La performance contractuelle est à la gestion des contrats ce que la performance financière est à la comptabilité : la finalité, dont le reste est l’instrument. Classer, stocker, signer plus vite sont des moyens ; la question de fond est de savoir si l’argent, les protections et les droits inscrits dans les contrats se réalisent.

Elle se mesure sur quatre dimensions. La performance économique : les conditions négociées sont-elles appliquées (prix, indexations conformes, remises perçues, pénalités recouvrées) ; son inverse est la fuite de valeur. La performance d’exécution : les obligations des deux parties sont-elles tenues (SLA atteints, jalons respectés, attestations à jour). La performance de risque : l’exposition du portefeuille est-elle connue et conforme à la politique interne (plafonds de responsabilité, clauses manquantes, dépendances fournisseurs). La performance de processus, enfin : délais de contractualisation, taux de contrats sur modèles, complétude du référentiel ; utile, mais subordonnée aux trois autres, car un processus rapide qui produit des contrats non suivis optimise la vitesse de création du risque.
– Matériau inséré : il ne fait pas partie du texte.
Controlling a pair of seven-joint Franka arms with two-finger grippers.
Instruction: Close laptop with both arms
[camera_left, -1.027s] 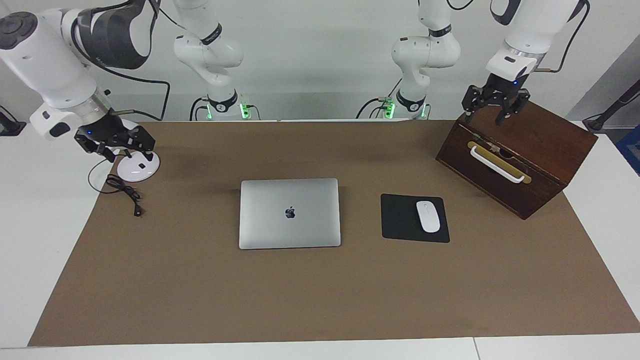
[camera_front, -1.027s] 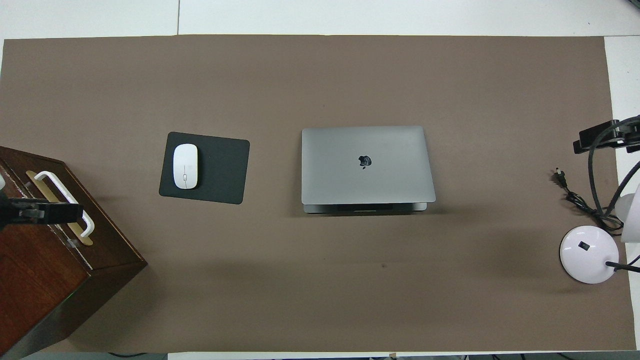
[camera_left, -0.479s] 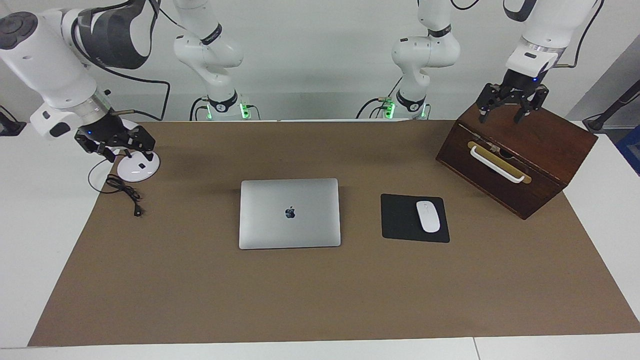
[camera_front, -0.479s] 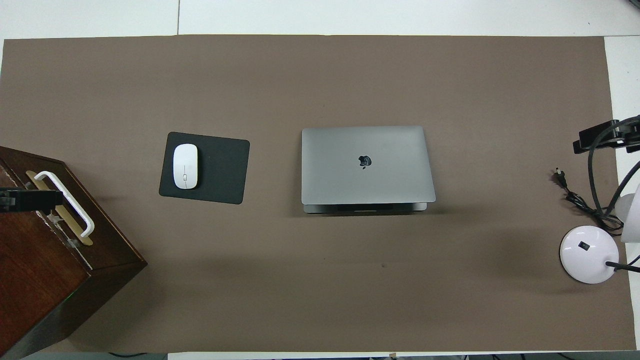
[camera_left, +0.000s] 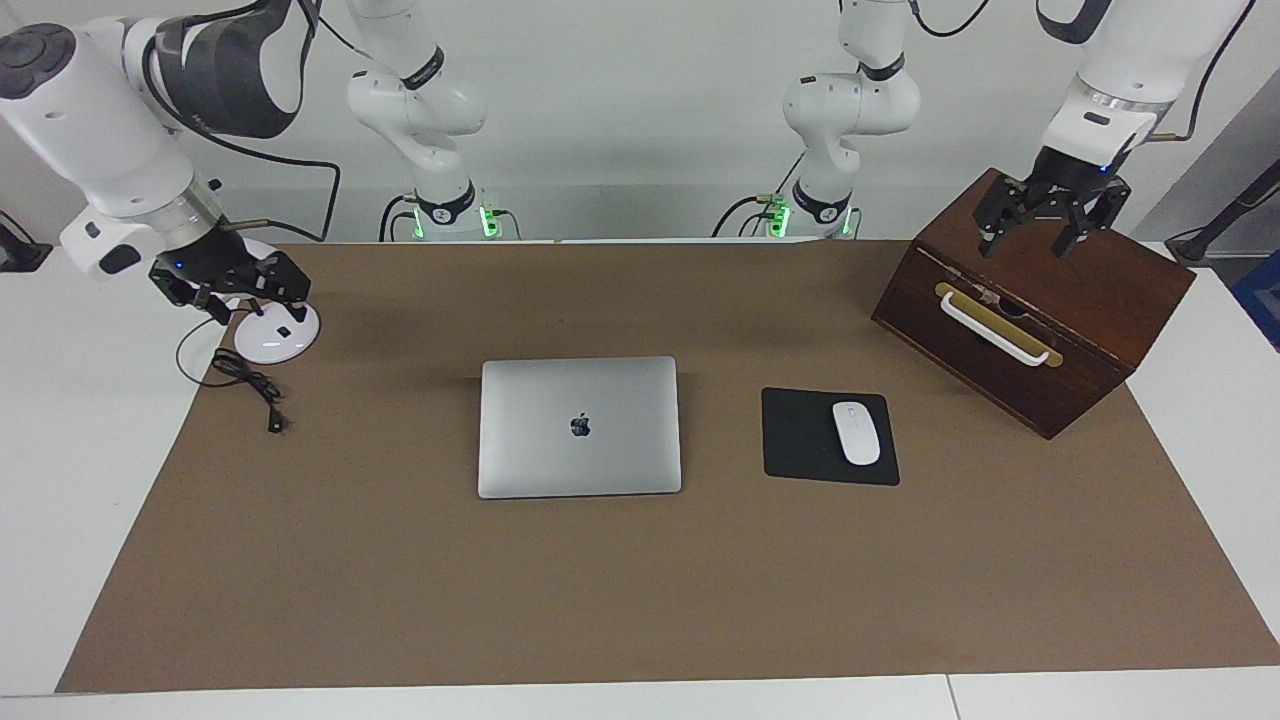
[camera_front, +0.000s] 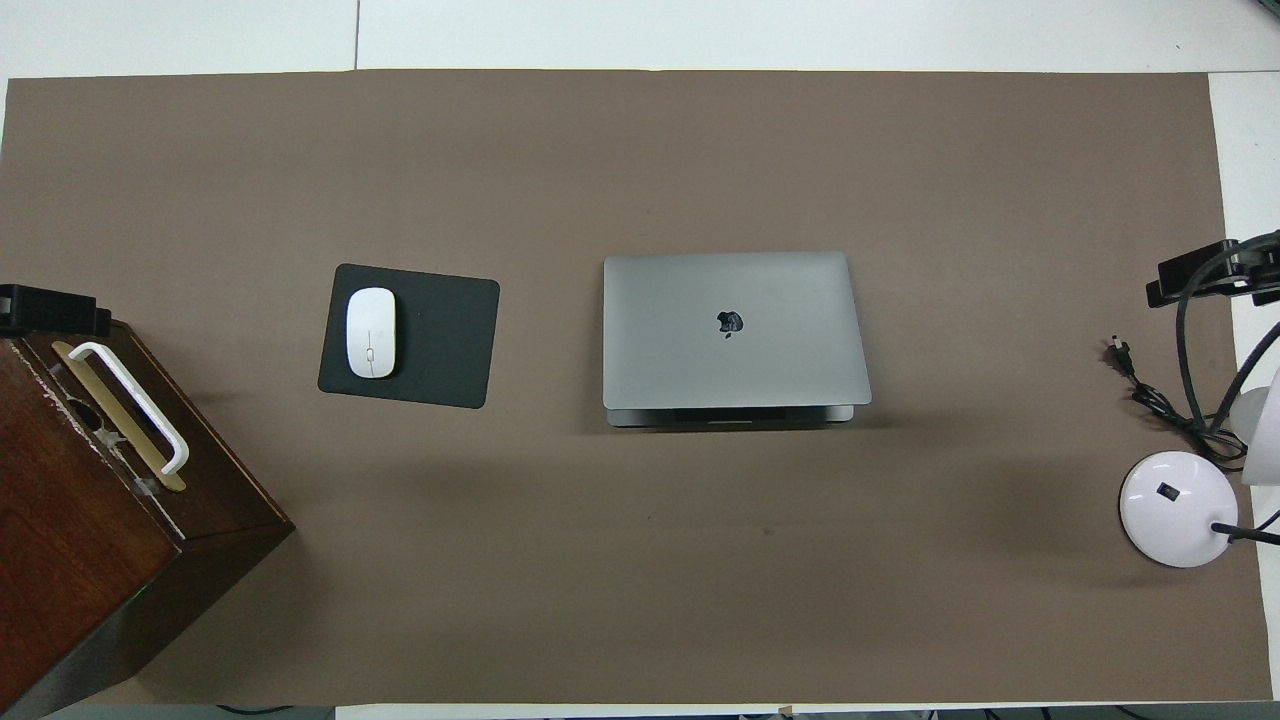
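Observation:
The laptop (camera_left: 580, 427) lies flat on the brown mat with its silver lid down and the apple logo up; it also shows in the overhead view (camera_front: 733, 328). My left gripper (camera_left: 1050, 218) hangs open and empty over the top of the wooden box, well away from the laptop; only its tip (camera_front: 50, 310) shows in the overhead view. My right gripper (camera_left: 230, 285) hangs open and empty over the white round base at the right arm's end of the table; it also shows in the overhead view (camera_front: 1200, 275). Neither gripper touches the laptop.
A dark wooden box (camera_left: 1030, 320) with a white handle stands at the left arm's end. A black mouse pad (camera_left: 805, 440) with a white mouse (camera_left: 856, 432) lies beside the laptop. A white round base (camera_left: 275, 335) and a black cable (camera_left: 250, 385) lie at the right arm's end.
My left gripper has risen and moved over the box top toward the left arm's end of the table. The right arm and the laptop have not moved.

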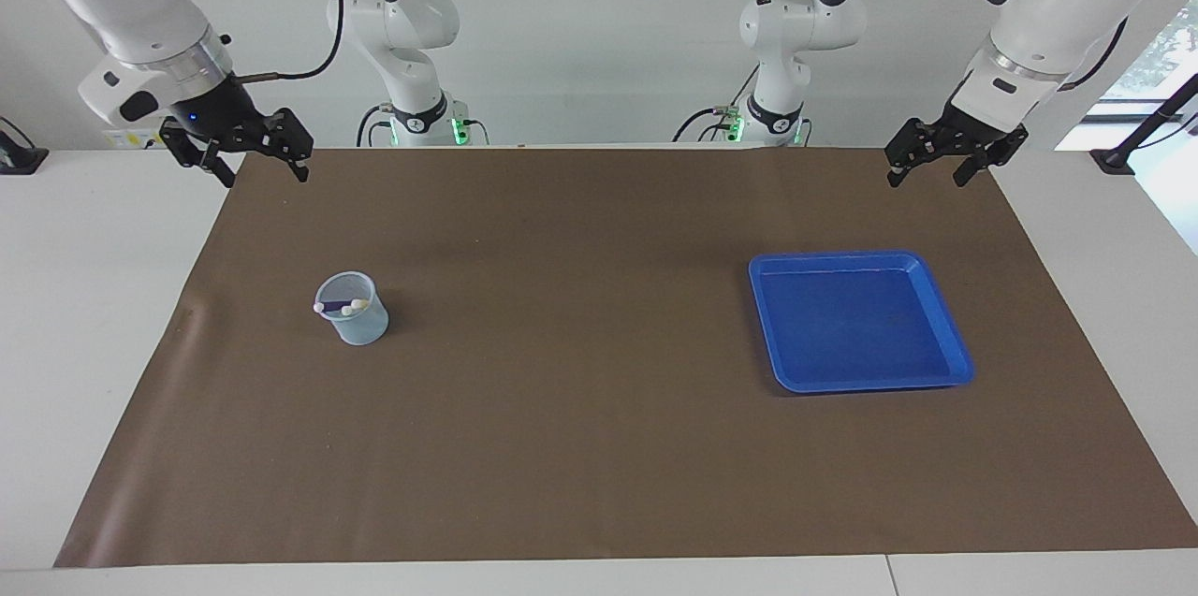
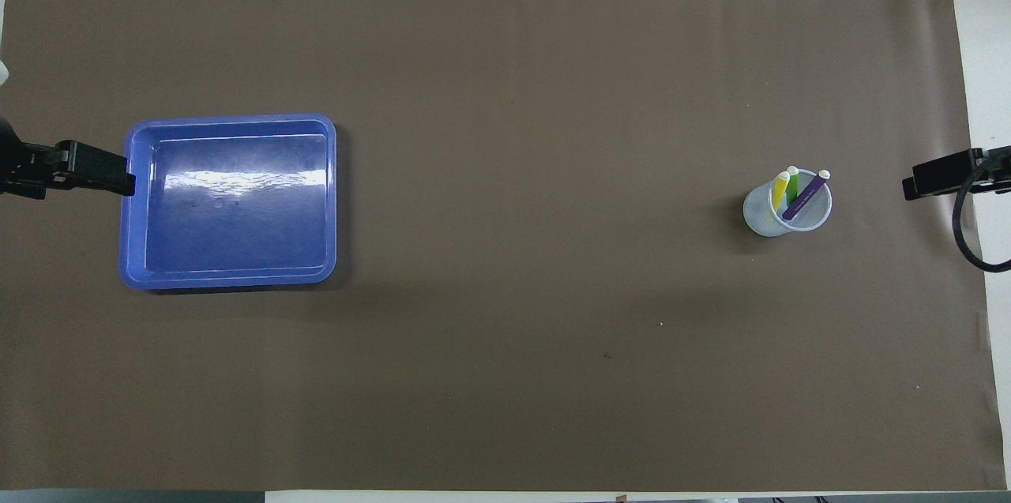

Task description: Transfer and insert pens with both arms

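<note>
Matte brown paper (image 1: 599,446) covers the white table (image 1: 84,297), creased faintly at the right arm's end. Toward that end I see a translucent, tapered round cup (image 1: 354,317) standing upright; inside it lean the three slim pens, yellow (image 2: 780,189), green (image 2: 792,183) and purple (image 2: 806,195), each with a pale rounded cap. Toward the left arm's end lies a glossy blue rectangular tray (image 1: 945,334) with rounded corners and a raised rim. My right gripper (image 1: 257,164) hangs over the paper's corner nearest the robots, fingers spread, holding nothing. My left gripper (image 1: 927,167) hangs over the matching corner at its own end, likewise spread and empty.
</note>
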Robot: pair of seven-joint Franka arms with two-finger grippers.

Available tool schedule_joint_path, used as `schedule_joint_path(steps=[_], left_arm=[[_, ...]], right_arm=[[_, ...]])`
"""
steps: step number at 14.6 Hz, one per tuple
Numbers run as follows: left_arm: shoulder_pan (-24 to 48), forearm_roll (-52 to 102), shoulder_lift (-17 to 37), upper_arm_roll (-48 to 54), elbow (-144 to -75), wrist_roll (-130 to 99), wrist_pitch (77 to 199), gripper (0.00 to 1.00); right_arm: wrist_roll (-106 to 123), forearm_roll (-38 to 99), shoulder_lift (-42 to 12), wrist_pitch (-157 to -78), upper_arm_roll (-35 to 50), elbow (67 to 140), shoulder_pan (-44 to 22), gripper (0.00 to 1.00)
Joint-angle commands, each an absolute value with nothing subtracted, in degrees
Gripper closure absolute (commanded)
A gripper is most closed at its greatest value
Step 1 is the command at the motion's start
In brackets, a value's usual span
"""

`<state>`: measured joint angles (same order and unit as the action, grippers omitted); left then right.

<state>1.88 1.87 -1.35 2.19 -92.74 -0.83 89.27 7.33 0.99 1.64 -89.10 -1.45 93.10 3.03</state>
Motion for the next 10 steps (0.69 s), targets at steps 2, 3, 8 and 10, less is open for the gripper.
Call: schedule_joint_path(steps=[2,3,8,10], left_arm=[[1.7,1.1,-2.6,2.2,-94.6,-0.6,90.6,0.0],[1.7,1.1,-2.6,2.2,-94.6,-0.6,90.6,0.0],[1.7,1.1,-2.6,2.2,-94.6,-0.6,90.6,0.0],[1.7,1.1,-2.6,2.2,-94.6,-0.6,90.6,0.0]], right_arm=[[6.2,-1.3,2.7,-88.2,-2.0,93.1,1.6,0.0],[5.9,-1.5,3.2,-87.2,-2.1,93.6,0.6,0.0],[5.9,-1.6,4.9,-86.9,-2.1,95.5,0.5,0.0],[5.8,-1.5,5.3,-86.1,-2.1,96.2,0.7,0.0]])
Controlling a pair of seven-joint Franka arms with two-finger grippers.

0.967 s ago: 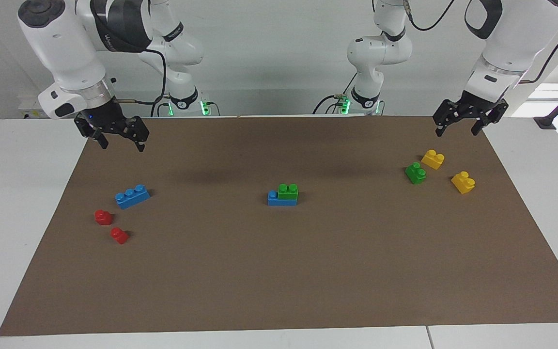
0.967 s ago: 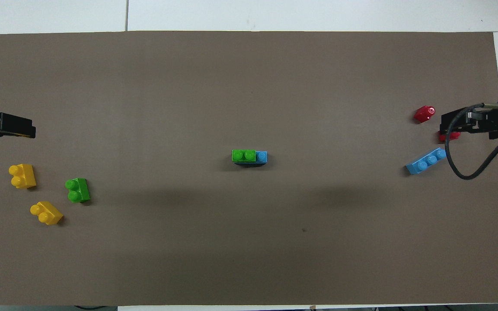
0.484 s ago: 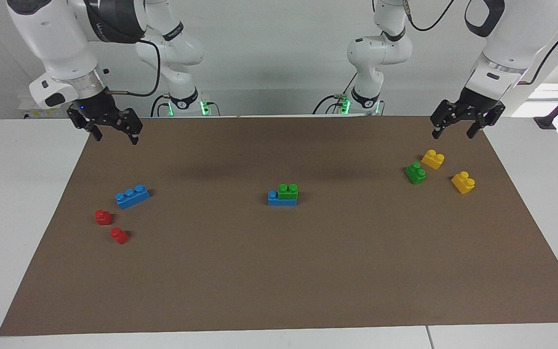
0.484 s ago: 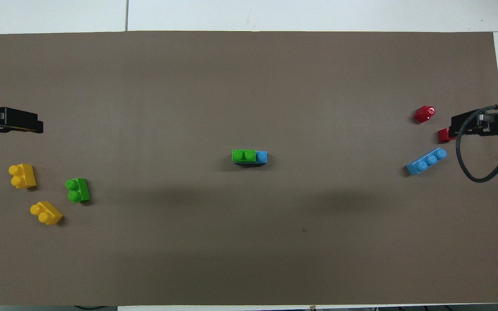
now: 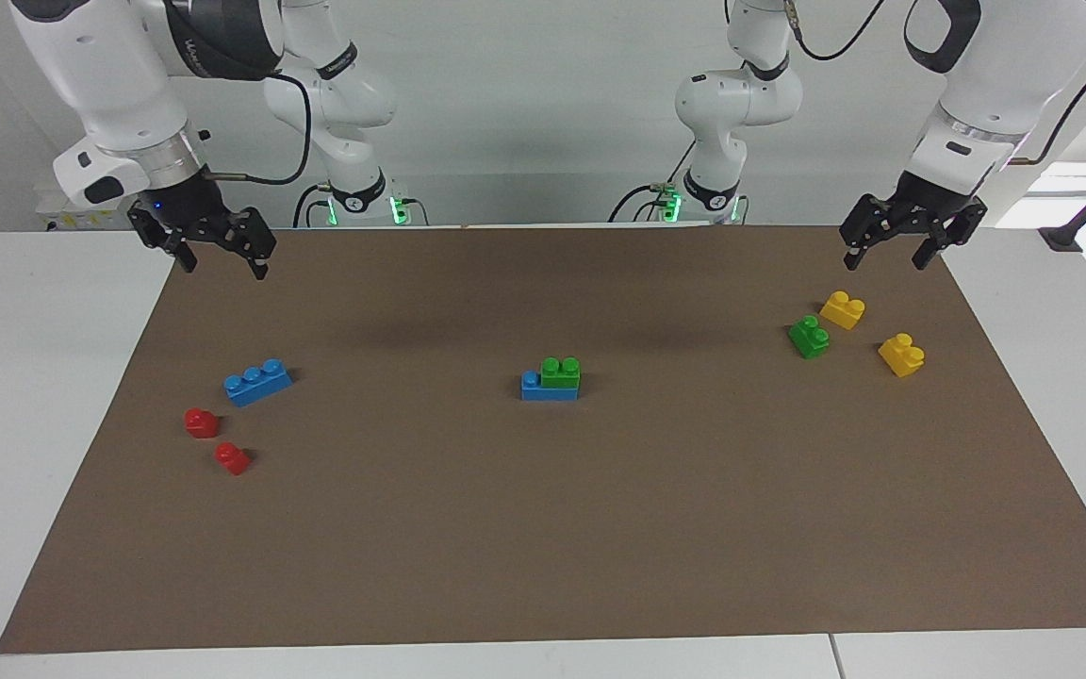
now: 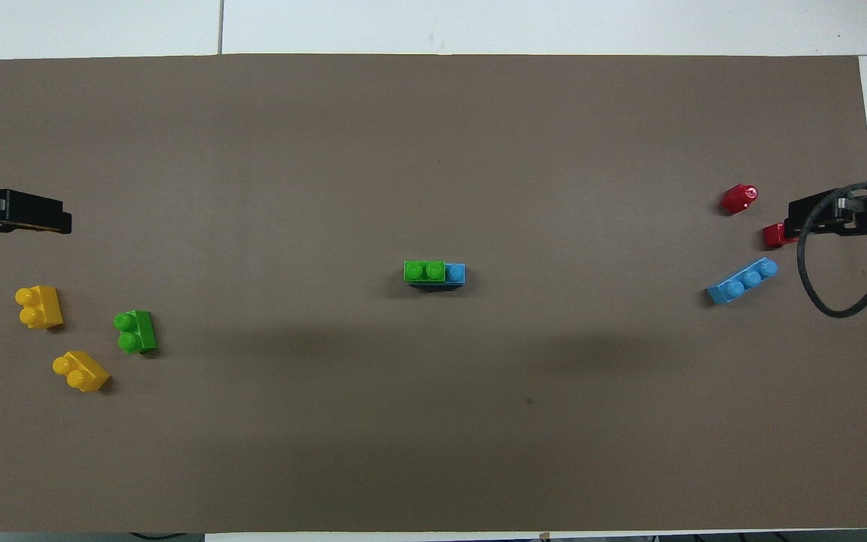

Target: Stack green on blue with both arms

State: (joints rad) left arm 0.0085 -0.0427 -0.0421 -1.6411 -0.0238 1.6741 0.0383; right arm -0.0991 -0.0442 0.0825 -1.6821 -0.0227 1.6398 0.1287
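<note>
One green brick [image 5: 561, 372] already sat pressed onto a blue brick [image 5: 548, 388] at the middle of the brown mat [image 5: 543, 528], covering two of its three studs and leaving one end stud bare. We judged this pair to be the finished stack, so at least one round of the task was done.

A second green brick [image 5: 809, 336] lay loose on the mat toward the left arm's end of the bench [image 5: 43, 377], just beside one yellow brick [image 5: 842, 309] and near another yellow brick [image 5: 900, 355]. A second blue brick [image 5: 257, 381] lay loose toward the right arm's end, well apart from that green one, with two red bricks, one [image 5: 201, 422] and the other [image 5: 232, 458], a little farther from the robots. If the task called for a second stack, we judged that it had not been started: neither loose brick was touched.

We found the left hand [image 5: 892, 253] raised over the mat's edge at its own end, fingers spread and holding nothing. We found the right hand [image 5: 219, 258] likewise raised over the corner of the mat at its end, fingers spread and empty. Both arms stood clear of the central stack, which rested without support. In the overhead view, the right hand partly covered one red brick, yet the facing view showed it well above the mat.
</note>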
Le pilotage suppose des indicateurs simples et tenus : taux de reconductions subies, montant des pénalités théoriques contre recouvrées, part des contrats actifs avec échéances renseignées, exposition agrégée par fournisseur. Aucun de ces indicateurs n’est calculable sur des documents dispersés : tous supposent un référentiel alimenté et des données extraites. C’est le sens de l’évolution du marché : après une décennie centrée sur la dématérialisation du processus de signature, la valeur se déplace vers le pilotage de ce qui est signé.

Exemple concret

Un COMEX demande un tableau de bord contractuel trimestriel. Premier exercice : taux de reconductions subies 34 %, pénalités recouvrées 6 % du théorique, 28 % des contrats actifs sans échéance renseignée, exposition cumulée sur le premier fournisseur jamais calculée. Aucun de ces chiffres n’avait d’existence avant qu’on les demande : la performance contractuelle ne se voyait nulle part, donc elle n’existait pas comme sujet.

Question fréquente

Quels indicateurs de performance contractuelle suivre en priorité ?

Quatre suffisent pour commencer : le taux de reconductions tacites subies (maîtrise des échéances), le ratio pénalités recouvrées sur pénalités théoriques (exercice des droits), la part de contrats actifs aux données complètes (qualité du référentiel) et l’exposition agrégée par fournisseur critique (concentration du risque).